Problem requirements: Your answer should be the exact lines of the data below from the one containing "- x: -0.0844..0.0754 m" through the one containing "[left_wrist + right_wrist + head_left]"; please include nothing else.

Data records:
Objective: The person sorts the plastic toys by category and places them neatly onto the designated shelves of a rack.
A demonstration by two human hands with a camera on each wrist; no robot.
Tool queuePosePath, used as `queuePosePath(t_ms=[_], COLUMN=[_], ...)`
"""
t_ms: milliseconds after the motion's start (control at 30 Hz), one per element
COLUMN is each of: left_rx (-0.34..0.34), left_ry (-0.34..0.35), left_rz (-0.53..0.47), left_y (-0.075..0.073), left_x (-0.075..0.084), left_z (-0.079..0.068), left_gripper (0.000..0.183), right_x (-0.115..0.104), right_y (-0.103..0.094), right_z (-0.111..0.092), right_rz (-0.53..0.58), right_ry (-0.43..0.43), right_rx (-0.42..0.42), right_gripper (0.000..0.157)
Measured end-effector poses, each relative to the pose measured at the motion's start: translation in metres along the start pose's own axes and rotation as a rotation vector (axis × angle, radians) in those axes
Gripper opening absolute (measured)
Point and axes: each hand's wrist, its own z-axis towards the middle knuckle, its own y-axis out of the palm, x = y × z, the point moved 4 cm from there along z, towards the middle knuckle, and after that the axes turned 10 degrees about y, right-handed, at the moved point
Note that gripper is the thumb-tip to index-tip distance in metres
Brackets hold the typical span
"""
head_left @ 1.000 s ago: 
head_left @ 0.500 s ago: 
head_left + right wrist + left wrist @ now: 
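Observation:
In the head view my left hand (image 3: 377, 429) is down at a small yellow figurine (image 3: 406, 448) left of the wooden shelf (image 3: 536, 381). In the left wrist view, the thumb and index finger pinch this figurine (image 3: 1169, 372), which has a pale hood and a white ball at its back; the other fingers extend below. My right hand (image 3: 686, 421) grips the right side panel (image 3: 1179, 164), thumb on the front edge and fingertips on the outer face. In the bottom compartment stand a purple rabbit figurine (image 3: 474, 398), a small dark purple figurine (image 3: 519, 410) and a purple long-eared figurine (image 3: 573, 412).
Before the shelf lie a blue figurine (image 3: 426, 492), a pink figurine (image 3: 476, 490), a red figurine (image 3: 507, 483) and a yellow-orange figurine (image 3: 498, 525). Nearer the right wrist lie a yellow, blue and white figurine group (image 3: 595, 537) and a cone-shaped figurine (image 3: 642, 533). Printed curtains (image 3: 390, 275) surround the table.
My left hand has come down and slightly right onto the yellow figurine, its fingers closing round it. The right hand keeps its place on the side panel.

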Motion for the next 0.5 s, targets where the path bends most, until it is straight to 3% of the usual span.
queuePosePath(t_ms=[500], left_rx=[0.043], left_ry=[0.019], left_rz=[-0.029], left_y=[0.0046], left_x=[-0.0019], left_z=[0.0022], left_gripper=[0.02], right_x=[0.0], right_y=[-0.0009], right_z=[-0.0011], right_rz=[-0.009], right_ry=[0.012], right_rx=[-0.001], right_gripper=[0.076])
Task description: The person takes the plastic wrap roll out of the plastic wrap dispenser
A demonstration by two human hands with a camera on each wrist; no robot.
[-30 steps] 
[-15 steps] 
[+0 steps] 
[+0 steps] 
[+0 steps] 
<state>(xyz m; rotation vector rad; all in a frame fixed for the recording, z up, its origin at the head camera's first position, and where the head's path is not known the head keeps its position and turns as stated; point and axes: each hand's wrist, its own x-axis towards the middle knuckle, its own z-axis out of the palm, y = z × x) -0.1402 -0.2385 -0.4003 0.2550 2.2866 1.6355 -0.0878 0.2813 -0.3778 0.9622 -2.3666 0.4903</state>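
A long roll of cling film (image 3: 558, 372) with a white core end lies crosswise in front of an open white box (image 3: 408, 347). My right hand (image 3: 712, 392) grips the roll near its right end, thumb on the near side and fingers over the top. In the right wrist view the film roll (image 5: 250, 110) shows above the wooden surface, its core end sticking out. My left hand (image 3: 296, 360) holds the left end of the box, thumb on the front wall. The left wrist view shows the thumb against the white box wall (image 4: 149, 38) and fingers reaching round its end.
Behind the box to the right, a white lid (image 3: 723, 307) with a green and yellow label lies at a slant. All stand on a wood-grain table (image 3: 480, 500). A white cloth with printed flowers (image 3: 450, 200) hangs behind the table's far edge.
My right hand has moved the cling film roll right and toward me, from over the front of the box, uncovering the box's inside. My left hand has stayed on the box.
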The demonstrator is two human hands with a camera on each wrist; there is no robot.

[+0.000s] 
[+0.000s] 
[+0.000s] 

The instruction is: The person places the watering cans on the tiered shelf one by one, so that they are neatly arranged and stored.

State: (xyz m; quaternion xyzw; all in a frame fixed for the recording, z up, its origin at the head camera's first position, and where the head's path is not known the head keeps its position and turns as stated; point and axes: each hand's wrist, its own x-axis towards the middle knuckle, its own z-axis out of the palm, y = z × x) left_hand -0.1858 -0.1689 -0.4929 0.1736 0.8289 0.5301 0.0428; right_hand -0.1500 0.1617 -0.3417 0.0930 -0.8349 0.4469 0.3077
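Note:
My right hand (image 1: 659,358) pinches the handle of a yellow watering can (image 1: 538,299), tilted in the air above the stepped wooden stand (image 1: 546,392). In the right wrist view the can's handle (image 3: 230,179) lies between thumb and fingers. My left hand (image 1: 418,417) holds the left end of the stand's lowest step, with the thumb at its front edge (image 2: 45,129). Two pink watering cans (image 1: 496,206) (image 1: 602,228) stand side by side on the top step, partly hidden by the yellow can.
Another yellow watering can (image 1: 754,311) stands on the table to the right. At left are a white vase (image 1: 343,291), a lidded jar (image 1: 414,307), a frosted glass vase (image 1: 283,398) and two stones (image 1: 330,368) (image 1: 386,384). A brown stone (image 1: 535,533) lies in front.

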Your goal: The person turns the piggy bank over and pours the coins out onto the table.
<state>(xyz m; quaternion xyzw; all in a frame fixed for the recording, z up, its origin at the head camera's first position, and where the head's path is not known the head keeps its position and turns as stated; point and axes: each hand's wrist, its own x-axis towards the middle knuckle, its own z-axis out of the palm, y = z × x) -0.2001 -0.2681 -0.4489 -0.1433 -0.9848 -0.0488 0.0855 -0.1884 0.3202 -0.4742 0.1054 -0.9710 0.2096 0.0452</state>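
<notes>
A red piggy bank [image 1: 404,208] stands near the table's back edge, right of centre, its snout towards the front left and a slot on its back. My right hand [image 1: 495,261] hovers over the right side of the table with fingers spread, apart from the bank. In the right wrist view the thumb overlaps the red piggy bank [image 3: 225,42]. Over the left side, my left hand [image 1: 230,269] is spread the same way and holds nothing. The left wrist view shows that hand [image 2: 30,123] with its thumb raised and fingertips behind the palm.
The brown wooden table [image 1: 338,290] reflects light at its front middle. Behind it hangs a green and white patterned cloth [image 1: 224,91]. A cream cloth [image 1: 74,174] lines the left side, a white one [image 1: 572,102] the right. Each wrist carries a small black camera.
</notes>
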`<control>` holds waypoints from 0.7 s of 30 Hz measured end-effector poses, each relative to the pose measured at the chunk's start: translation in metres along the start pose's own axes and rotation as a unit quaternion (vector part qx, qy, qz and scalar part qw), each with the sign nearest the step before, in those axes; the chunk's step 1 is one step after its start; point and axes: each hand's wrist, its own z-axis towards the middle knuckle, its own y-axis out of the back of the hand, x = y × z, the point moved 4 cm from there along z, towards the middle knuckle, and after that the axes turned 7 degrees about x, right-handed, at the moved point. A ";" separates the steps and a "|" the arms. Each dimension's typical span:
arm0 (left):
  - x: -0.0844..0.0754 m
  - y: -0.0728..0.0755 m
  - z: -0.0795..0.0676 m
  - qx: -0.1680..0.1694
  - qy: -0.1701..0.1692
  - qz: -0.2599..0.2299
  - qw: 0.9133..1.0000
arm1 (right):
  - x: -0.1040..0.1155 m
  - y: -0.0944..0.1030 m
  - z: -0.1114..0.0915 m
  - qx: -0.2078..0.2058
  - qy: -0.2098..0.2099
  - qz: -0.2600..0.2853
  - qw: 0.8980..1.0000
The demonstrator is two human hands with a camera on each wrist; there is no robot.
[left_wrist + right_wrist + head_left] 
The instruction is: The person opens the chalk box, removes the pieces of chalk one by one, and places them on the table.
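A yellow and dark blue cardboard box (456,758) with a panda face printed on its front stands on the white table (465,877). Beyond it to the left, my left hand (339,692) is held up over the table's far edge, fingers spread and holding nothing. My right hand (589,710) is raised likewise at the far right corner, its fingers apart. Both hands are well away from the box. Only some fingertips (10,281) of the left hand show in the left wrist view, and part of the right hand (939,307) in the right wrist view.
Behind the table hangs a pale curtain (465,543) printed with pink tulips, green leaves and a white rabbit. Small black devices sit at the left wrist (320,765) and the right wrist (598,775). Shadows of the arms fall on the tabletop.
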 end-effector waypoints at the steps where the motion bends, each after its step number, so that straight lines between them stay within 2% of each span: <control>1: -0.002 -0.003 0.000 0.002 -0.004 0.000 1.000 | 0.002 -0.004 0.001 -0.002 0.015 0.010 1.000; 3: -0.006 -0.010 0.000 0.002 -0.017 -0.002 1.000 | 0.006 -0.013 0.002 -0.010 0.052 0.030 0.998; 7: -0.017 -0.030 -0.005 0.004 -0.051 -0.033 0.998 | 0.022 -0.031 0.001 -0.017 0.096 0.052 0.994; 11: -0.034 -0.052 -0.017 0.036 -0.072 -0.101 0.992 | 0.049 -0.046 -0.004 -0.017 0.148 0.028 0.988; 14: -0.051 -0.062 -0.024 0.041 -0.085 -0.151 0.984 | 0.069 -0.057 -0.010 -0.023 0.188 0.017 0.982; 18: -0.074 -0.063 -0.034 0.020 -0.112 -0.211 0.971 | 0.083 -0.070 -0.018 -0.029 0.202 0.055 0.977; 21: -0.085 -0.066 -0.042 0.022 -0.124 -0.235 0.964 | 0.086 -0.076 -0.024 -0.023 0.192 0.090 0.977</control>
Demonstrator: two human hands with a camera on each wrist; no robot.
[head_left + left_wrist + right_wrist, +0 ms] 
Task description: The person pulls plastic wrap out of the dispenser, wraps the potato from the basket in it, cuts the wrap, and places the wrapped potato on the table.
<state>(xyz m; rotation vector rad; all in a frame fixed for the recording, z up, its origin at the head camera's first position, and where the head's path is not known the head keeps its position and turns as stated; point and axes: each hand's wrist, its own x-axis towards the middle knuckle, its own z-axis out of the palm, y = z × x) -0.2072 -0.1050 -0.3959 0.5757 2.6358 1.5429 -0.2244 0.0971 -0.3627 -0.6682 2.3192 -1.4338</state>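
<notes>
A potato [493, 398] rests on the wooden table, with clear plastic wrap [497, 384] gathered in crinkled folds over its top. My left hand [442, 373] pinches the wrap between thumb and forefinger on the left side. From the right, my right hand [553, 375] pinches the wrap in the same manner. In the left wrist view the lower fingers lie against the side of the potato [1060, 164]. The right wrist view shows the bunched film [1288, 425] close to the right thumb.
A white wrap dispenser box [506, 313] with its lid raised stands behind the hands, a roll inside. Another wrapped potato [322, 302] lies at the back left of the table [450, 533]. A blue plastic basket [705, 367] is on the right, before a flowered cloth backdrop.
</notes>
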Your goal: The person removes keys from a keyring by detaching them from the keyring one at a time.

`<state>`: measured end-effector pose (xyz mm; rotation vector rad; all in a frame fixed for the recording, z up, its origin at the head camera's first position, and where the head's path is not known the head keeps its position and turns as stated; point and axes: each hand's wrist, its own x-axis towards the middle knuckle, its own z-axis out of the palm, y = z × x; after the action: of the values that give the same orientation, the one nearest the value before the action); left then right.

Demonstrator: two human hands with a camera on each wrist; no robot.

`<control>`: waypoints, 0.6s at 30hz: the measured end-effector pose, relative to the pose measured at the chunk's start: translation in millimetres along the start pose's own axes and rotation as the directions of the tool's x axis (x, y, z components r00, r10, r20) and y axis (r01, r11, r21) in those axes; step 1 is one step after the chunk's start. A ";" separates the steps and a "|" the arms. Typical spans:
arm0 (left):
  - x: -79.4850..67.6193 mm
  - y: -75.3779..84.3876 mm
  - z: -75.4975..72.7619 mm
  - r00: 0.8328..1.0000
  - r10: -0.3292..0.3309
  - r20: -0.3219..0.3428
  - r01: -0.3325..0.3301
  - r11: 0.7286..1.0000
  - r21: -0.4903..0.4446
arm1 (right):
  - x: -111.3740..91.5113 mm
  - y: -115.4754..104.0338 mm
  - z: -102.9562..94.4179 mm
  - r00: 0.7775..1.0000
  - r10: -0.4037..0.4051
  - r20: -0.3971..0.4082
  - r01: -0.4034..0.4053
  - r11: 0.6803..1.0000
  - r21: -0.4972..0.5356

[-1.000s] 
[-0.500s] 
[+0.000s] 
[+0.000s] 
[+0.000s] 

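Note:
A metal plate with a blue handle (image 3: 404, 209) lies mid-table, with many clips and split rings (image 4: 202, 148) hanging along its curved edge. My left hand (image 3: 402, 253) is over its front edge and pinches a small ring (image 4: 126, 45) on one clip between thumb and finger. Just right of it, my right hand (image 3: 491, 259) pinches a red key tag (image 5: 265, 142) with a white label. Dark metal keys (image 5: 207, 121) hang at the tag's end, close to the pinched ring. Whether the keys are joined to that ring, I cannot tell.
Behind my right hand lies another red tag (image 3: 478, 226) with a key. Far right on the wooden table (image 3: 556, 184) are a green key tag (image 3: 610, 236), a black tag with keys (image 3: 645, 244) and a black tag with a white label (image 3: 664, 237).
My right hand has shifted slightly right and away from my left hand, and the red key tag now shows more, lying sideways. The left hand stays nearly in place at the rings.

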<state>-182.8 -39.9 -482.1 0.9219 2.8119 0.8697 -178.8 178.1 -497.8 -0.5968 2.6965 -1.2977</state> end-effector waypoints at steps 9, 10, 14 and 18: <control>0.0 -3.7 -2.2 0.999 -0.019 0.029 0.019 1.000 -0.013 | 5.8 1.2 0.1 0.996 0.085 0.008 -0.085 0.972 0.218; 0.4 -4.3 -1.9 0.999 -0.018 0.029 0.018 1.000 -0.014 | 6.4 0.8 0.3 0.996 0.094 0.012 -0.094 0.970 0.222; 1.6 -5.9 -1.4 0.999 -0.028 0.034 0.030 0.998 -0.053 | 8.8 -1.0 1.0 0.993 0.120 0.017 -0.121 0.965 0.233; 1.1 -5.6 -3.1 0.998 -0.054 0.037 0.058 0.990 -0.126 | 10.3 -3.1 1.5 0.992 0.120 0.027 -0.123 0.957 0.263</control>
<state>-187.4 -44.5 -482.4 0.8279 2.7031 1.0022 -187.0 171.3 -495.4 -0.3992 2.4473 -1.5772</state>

Solution to the problem:
  - x: -0.0844..0.0754 m
  - y: -0.0728..0.0755 m
  - z: -0.0795..0.0676 m
  - qx: -0.1680..0.1694
  - qy: -0.1701..0.1692
  - qz: -0.2599..0.2299
  - qw: 0.9133..1.0000
arm1 (right):
  - x: -0.1040..0.1155 m
  - y: -0.0944..0.1030 m
  - z: -0.1114..0.0915 m
  - qx: -0.2078..0.2058
  - qy: -0.2098..0.2099
  - qz: -0.2600..0.2853
  - qw: 0.8980..1.0000
The demonstrator is two human hands with a camera on each wrist; there is no robot.
[left_wrist + right_wrist + head_left] 

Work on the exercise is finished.